(Directions)
The data shown below should all be retyped exactly.

(The data)
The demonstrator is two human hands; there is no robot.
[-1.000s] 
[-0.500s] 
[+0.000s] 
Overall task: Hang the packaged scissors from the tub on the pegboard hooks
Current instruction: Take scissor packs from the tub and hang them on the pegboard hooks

(Result)
The demonstrator is two human hands; there is no robot.
[-1.000s] 
[-0.500s] 
[+0.000s] 
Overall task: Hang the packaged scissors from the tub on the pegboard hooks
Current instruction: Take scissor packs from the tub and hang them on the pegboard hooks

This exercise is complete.